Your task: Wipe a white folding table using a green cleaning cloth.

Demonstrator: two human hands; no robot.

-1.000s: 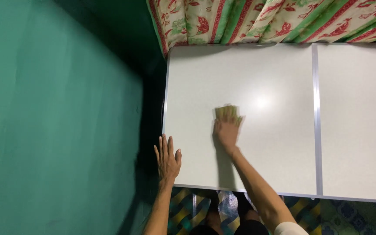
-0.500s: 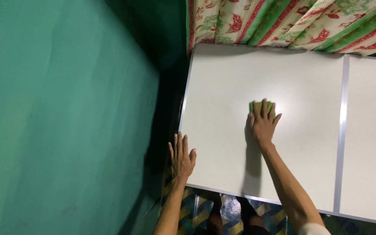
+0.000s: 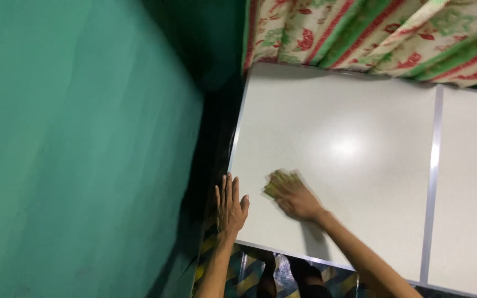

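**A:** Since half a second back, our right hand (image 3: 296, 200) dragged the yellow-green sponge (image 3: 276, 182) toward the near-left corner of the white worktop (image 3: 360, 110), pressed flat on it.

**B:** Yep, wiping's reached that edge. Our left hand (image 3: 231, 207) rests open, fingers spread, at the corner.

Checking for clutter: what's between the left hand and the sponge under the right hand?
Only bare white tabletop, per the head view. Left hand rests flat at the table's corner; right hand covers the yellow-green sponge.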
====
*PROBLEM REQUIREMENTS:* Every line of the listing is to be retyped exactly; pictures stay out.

*SOLUTION:*
Your task: Wipe a white folding table using a green cleaning cloth.

Demonstrator: two human hands; no robot.

-1.000s: 
-0.500s: 
+0.000s: 

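**A:** Since half a second back, our right hand (image 3: 296, 200) dragged the yellow-green sponge (image 3: 276, 182) toward the near-left corner of the white worktop (image 3: 360, 110), pressed flat on it.

**B:** Yep, wiping's reached that edge. Our left hand (image 3: 231, 207) rests open, fingers spread, at the corner.

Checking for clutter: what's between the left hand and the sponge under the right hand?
Only bare white tabletop, per the head view. Left hand rests flat at the table's corner; right hand covers the yellow-green sponge.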

As written, the answer is complete.